- **Assignment**
Exactly the lines from the opening of the records through the line containing "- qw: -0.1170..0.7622" should be copied, with both included.

- **Dataset entries**
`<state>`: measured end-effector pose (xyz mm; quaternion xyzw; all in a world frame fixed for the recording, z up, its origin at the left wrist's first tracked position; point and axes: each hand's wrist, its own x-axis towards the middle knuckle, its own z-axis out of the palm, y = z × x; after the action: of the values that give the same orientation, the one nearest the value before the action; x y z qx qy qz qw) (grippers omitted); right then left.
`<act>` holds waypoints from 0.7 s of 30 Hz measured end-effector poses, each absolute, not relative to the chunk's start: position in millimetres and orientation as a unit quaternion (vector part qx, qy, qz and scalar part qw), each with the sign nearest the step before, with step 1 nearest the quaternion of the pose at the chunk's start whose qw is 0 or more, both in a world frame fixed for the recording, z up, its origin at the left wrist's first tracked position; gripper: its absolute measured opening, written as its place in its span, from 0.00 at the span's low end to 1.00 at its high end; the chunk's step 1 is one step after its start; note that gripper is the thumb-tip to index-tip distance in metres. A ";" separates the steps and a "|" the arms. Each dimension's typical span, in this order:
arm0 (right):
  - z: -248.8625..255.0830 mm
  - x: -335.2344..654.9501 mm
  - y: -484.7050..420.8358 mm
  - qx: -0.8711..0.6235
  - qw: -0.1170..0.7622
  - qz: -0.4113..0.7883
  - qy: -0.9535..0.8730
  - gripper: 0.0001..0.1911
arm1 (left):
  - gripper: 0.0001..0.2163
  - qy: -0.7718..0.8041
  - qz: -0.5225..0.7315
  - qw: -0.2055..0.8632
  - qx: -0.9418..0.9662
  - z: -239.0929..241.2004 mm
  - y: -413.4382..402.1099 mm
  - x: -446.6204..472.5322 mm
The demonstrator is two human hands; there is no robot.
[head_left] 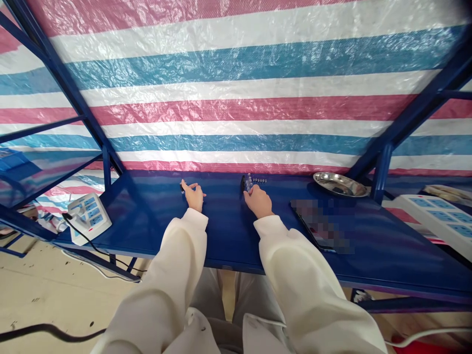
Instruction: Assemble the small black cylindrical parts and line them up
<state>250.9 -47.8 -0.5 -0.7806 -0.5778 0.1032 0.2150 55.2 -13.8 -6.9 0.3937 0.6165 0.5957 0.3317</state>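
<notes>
Over the left-middle of the blue table, my left hand (194, 197) is closed in a pinch at a small dark piece (181, 187) with a pale or clear part. Its exact kind is too small to make out. My right hand (259, 200) rests farther right with its fingers bent and drawn together. Just beyond its fingertips stands a small black strip-like piece (242, 183), beside a cluster of small clear pieces (249, 181). Whatever the right fingertips pinch is hidden. A row of several tiny shiny metal pieces (260, 181) lies to the right of the cluster.
A round metal dish (341, 185) sits at the back right of the blue table (224, 231). A dark phone-like slab (313, 226), partly blurred, lies nearer. White power strips (90, 219) flank both sides, cables trailing. Blue frame posts and a striped plastic sheet (236, 108) bound the back.
</notes>
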 end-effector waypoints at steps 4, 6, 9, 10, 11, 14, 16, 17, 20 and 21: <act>4.6 246.6 -51.0 -0.767 0.209 0.090 -0.601 0.09 | 0.35 0.625 0.587 0.343 0.385 -8.4 -11.5 54.8; 3.2 245.5 -50.6 -0.758 0.209 0.082 -0.613 0.10 | 0.35 0.624 0.587 0.345 0.384 -9.7 -10.1 54.3; -1.6 244.6 -49.1 -0.743 0.217 0.072 -0.629 0.10 | 0.31 0.621 0.591 0.346 0.382 -12.0 -7.7 53.7; -3.5 244.4 -48.6 -0.738 0.222 0.070 -0.633 0.10 | 0.29 0.619 0.593 0.347 0.381 -12.6 -7.1 53.8; -5.3 244.4 -48.0 -0.733 0.228 0.069 -0.637 0.10 | 0.26 0.616 0.595 0.350 0.379 -12.9 -6.7 54.0; -9.9 244.1 -46.2 -0.714 0.262 0.064 -0.646 0.10 | 0.14 0.597 0.596 0.392 0.367 -11.6 -7.8 56.3; -12.2 243.4 -45.1 -0.688 0.299 0.068 -0.658 0.11 | 0.06 0.564 0.593 0.452 0.354 -8.5 -10.8 59.2; -13.1 242.7 -44.8 -0.669 0.321 0.075 -0.667 0.12 | 0.05 0.540 0.592 0.488 0.347 -6.6 -12.9 60.9; -14.9 238.4 -45.3 -0.594 0.384 0.132 -0.695 0.13 | 0.10 0.450 0.568 0.606 0.329 -0.4 -19.7 66.6; -15.1 236.4 -46.0 -0.570 0.397 0.160 -0.701 0.14 | 0.12 0.421 0.552 0.641 0.328 1.4 -21.8 68.3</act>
<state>236.4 -46.0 -15.1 -0.5698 -0.7015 0.1602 0.3970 68.3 -21.8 1.4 0.3275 0.4210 0.5516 0.6413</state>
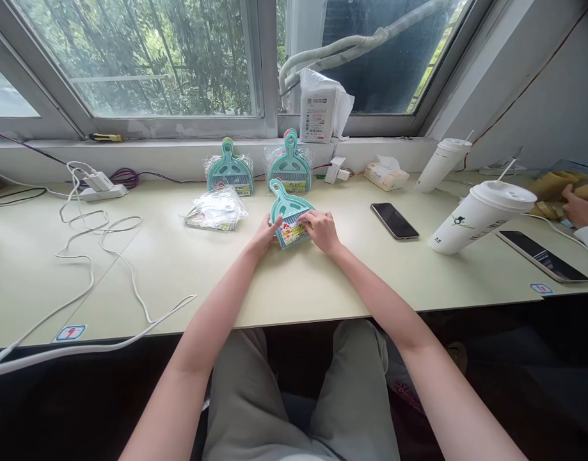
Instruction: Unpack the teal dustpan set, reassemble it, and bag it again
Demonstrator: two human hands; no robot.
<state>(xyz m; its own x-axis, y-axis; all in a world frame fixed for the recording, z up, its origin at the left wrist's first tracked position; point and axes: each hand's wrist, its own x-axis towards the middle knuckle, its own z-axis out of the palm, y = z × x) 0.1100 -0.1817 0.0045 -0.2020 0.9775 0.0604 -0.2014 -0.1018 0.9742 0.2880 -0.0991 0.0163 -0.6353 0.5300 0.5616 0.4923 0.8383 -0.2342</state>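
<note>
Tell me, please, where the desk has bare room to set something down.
Bare top lies between the white cable and the left hand, and along the front edge below the phone. It is crowded around the teal dustpan set, the cups and the window ledge.

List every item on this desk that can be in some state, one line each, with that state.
left hand: touching the dustpan set's left edge
right hand: gripping the set's right edge
teal dustpan set: unwrapped, flat on the desk
two packaged dustpan sets: wrapped, leaning on the sill wall
empty wrapper: lying flat
near phone: screen dark
lidded cup: lid on, straw in
charger: plugged into strip
</note>
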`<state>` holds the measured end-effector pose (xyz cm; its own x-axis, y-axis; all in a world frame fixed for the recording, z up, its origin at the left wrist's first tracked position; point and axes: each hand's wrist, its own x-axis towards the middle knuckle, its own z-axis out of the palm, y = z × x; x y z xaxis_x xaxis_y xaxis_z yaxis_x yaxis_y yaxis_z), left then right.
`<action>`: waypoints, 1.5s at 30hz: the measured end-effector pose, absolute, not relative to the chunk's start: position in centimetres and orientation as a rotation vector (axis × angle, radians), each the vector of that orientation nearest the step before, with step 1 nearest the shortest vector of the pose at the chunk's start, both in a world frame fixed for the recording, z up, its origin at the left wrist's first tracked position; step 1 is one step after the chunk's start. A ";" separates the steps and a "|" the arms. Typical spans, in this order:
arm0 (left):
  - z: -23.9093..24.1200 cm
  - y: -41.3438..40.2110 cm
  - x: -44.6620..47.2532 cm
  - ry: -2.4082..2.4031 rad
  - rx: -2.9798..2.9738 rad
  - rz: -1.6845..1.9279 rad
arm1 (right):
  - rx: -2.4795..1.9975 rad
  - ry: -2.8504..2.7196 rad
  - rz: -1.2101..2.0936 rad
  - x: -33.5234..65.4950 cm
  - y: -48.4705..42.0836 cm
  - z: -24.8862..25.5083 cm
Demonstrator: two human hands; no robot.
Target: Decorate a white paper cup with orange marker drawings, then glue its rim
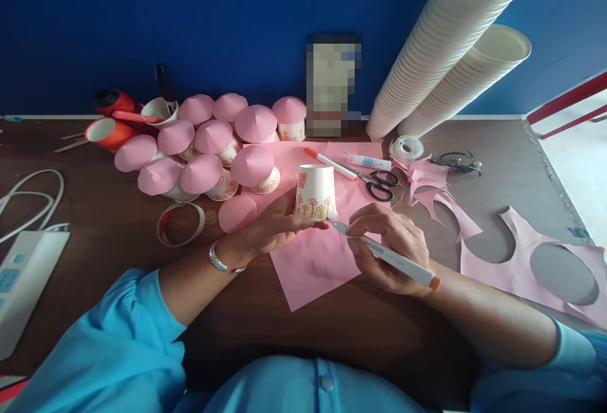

- **Expected output**
`<state>`: measured end-effector pose (xyz mm; quaternion xyzw; all in a world frame fixed for the recording, z up, its origin at the left wrist's first tracked position; point and axes: each hand's wrist, its own x-axis towards the middle knuckle, its own z-axis out of the palm, y = z × x; after the action: of the values that give the same orientation, the one nearest the value before the action; x y z qx qy qz qw) (grippers omitted); right then left.
`<act>` holds waypoints from 0.7 s of 30 Hz measured end-effector poses, each absolute, not relative to the chunk's start: position in millimetres and orientation as a unit quaternion (vector part qx, qy, qz and scalar part qw), each with the sign nearest the step before, with step 1 nearest the quaternion of the pose at the chunk's start whose qw is 0 or more, both in a world frame fixed for the recording, z up, its origin at the left wrist's first tracked position; gripper: its absolute measured opening, written as its place in its span, from 0.00 at the span's low end to 1.00 at its high end; the chunk's step 1 is one step after its start; note that gripper is the thumb-tip to index-tip distance in metres. A ";" separates the steps and a "|" the arms. Each dimension's typical span, in this order:
arm0 (right):
  - z: -248.8625..255.0830 mm
  - x: -335.2344..654.9501 mm
  - y: -484.7050..420.8358 mm
  - qx: -0.8711..0.6235
  - qw: -0.1170..0.7622

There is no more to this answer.